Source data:
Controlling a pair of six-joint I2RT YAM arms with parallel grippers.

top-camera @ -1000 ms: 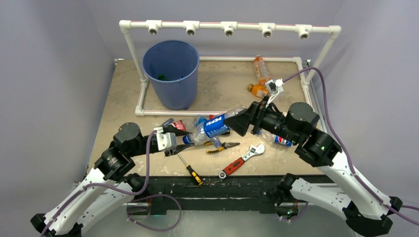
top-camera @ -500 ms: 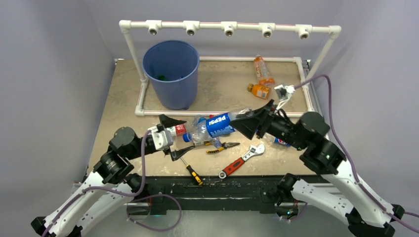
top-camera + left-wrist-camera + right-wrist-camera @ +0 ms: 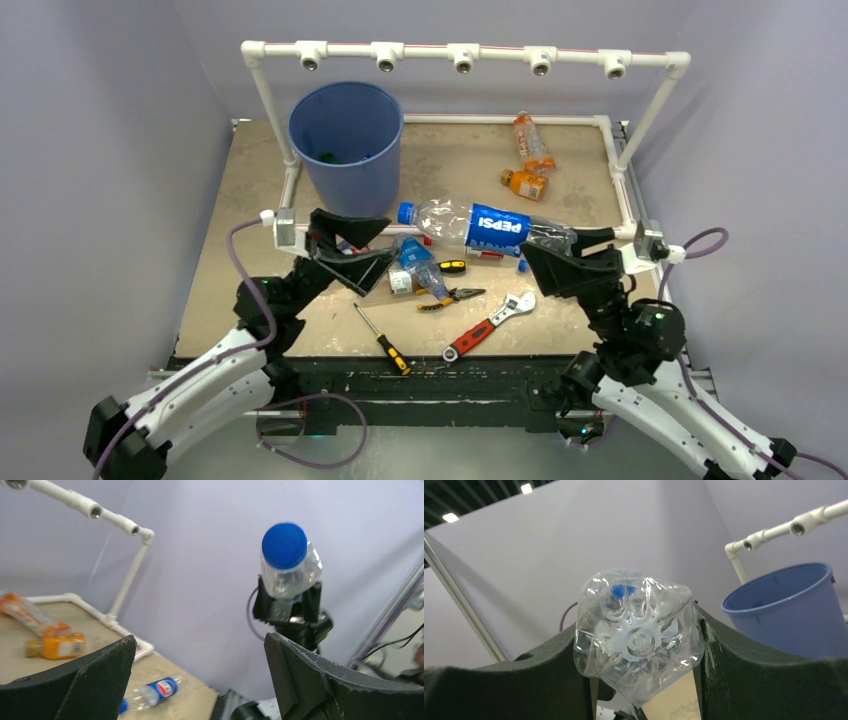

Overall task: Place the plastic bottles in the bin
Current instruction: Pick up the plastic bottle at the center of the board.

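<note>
right jaws around clear blue-capped bottle point(image 3: 497, 226)

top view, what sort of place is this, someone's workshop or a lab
Probably a robot lab test cell: a left arm and right arm bolted at the edge of a worn table, plain walls closing it in, and a white pipe frame standing on it.

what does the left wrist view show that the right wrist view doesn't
Left wrist only: the blue cap of the clear bottle, two orange bottles and a small pepsi bottle lying on the table, and the open left gripper. Right wrist only: the blue bin and the clear bottle's moulded base. Both: the clear bottle clamped in the right gripper, and the white pipe frame.
</note>
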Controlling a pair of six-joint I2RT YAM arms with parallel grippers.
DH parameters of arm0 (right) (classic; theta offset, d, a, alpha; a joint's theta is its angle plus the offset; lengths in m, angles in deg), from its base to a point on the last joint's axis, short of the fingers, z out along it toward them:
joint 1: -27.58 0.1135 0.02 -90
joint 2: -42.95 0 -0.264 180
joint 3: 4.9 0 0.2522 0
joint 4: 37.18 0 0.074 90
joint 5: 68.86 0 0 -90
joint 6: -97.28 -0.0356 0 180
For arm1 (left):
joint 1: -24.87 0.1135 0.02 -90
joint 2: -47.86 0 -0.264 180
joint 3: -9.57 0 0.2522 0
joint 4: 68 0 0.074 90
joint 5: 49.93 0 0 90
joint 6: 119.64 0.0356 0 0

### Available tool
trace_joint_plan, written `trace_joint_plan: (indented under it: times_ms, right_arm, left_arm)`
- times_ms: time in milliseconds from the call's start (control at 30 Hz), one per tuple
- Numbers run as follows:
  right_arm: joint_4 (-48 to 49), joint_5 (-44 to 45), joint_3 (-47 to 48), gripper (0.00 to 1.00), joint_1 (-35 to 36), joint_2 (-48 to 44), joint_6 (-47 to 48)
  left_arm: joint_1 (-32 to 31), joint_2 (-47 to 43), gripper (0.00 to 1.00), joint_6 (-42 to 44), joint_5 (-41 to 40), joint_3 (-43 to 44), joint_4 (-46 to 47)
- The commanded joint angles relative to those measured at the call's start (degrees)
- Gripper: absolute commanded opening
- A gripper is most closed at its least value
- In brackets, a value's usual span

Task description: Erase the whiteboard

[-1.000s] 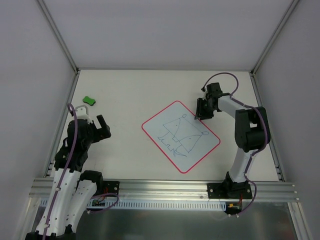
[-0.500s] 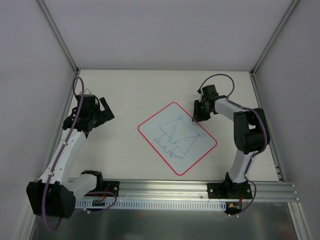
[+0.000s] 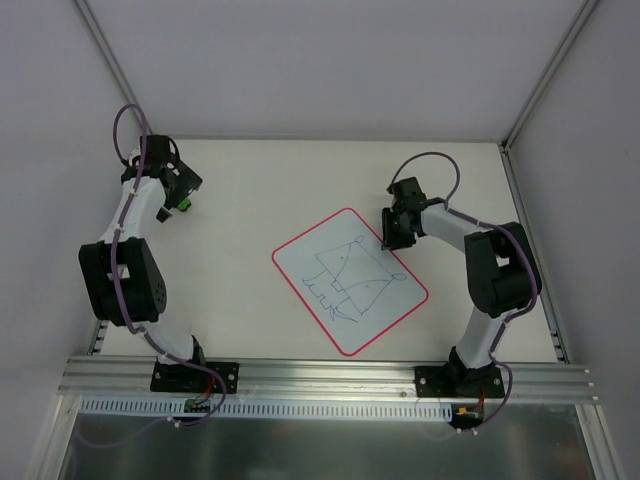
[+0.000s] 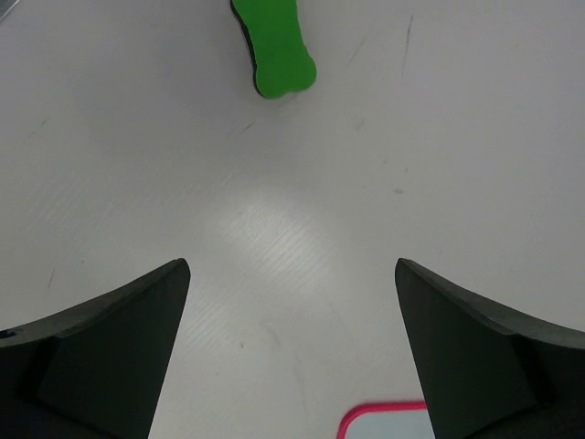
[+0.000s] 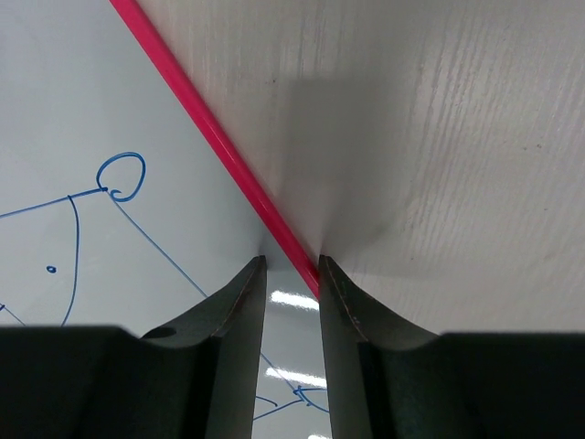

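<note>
Worktop (image 3: 250, 190): pale and flat, and it carries everything in play.
Whiteboard (image 3: 330, 245): lies flat just right of centre, between the two arms. It is turned like a diamond, with one corner pointing to the far wall and one back toward the bases. Its long axis runs from far-left to near-right in the overhead view.
Right arm (image 3: 497, 270): rises from its base at the near right and bends sharply at the elbow. The forearm reaches inward and left to the board's far-right edge.
Left arm (image 3: 122, 285): folds up from its near-left base, then stretches long toward the far-left corner of the worktop.
Left hand (image 4: 291, 283): released, with the fingers (image 4: 110, 357) spread wide over bare worktop. A red corner of the board peeks in at the bottom of the left wrist view.
Right hand (image 5: 292, 267): drawn in narrow and pointing down at the board's far-right edge. The red border (image 5: 210, 137) runs straight into the slit between the fingers (image 5: 233, 329). I cannot tell whether they pinch it or only straddle it.
Blue drawing (image 3: 345, 275): thin lines cover the middle of the board, and a small loop shows in the right wrist view.
Green eraser (image 4: 272, 46): small, lying on the worktop ahead of the left fingers and apart from them, well away from the board.
</note>
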Motion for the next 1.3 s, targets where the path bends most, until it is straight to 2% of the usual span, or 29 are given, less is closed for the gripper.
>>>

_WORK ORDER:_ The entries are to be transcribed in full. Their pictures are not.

_SOLUTION:_
Controlling a pair of six-joint I2RT YAM arms with parallel grippers.

top-camera @ -1000 ms: 
top-camera @ -500 ms: 
top-camera + left-wrist-camera + right-wrist-camera @ +0 ms: 

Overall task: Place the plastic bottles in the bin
Current instruction: Pick up the plastic bottle at the center of the board.

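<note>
right jaws around clear blue-capped bottle point(image 3: 497, 226)

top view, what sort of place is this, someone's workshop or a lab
Probably a robot lab test cell: a left arm and right arm bolted at the edge of a worn table, plain walls closing it in, and a white pipe frame standing on it.

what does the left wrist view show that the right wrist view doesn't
Left wrist only: the blue cap of the clear bottle, two orange bottles and a small pepsi bottle lying on the table, and the open left gripper. Right wrist only: the blue bin and the clear bottle's moulded base. Both: the clear bottle clamped in the right gripper, and the white pipe frame.
</note>
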Controlling a pair of six-joint I2RT YAM arms with parallel grippers.
DH parameters of arm0 (right) (classic; theta offset, d, a, alpha; a joint's theta is its angle plus the offset; lengths in m, angles in deg), from its base to a point on the last joint's axis, short of the fingers, z out along it toward them:
joint 1: -27.58 0.1135 0.02 -90
joint 2: -42.95 0 -0.264 180
joint 3: 4.9 0 0.2522 0
joint 4: 37.18 0 0.074 90
joint 5: 68.86 0 0 -90
joint 6: -97.28 -0.0356 0 180
For arm1 (left):
joint 1: -24.87 0.1135 0.02 -90
joint 2: -47.86 0 -0.264 180
joint 3: -9.57 0 0.2522 0
joint 4: 68 0 0.074 90
joint 5: 49.93 0 0 90
joint 6: 119.64 0.0356 0 0

### Available tool
trace_joint_plan, written `trace_joint_plan: (indented under it: times_ms, right_arm, left_arm)`
- times_ms: time in milliseconds from the call's start (control at 30 Hz), one per tuple
- Numbers run as follows:
  right_arm: joint_4 (-48 to 49), joint_5 (-44 to 45), joint_3 (-47 to 48), gripper (0.00 to 1.00), joint_1 (-35 to 36), joint_2 (-48 to 44), joint_6 (-47 to 48)
  left_arm: joint_1 (-32 to 31), joint_2 (-47 to 43), gripper (0.00 to 1.00), joint_6 (-42 to 44), joint_5 (-41 to 40), joint_3 (-43 to 44), joint_4 (-46 to 47)
- The commanded joint angles relative to those measured at the call's start (degrees)
- Gripper: absolute commanded opening
- A gripper is most closed at its least value
- In brackets, a value's usual span

Task description: Erase the whiteboard

[-1.000s] 
[-0.500s] 
[+0.000s] 
[+0.000s] 
[+0.000s] 

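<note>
Worktop (image 3: 250, 190): pale and flat, and it carries everything in play.
Whiteboard (image 3: 330, 245): lies flat just right of centre, between the two arms. It is turned like a diamond, with one corner pointing to the far wall and one back toward the bases. Its long axis runs from far-left to near-right in the overhead view.
Right arm (image 3: 497, 270): rises from its base at the near right and bends sharply at the elbow. The forearm reaches inward and left to the board's far-right edge.
Left arm (image 3: 122, 285): folds up from its near-left base, then stretches long toward the far-left corner of the worktop.
Left hand (image 4: 291, 283): released, with the fingers (image 4: 110, 357) spread wide over bare worktop. A red corner of the board peeks in at the bottom of the left wrist view.
Right hand (image 5: 292, 267): drawn in narrow and pointing down at the board's far-right edge. The red border (image 5: 210, 137) runs straight into the slit between the fingers (image 5: 233, 329). I cannot tell whether they pinch it or only straddle it.
Blue drawing (image 3: 345, 275): thin lines cover the middle of the board, and a small loop shows in the right wrist view.
Green eraser (image 4: 272, 46): small, lying on the worktop ahead of the left fingers and apart from them, well away from the board.
</note>
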Motion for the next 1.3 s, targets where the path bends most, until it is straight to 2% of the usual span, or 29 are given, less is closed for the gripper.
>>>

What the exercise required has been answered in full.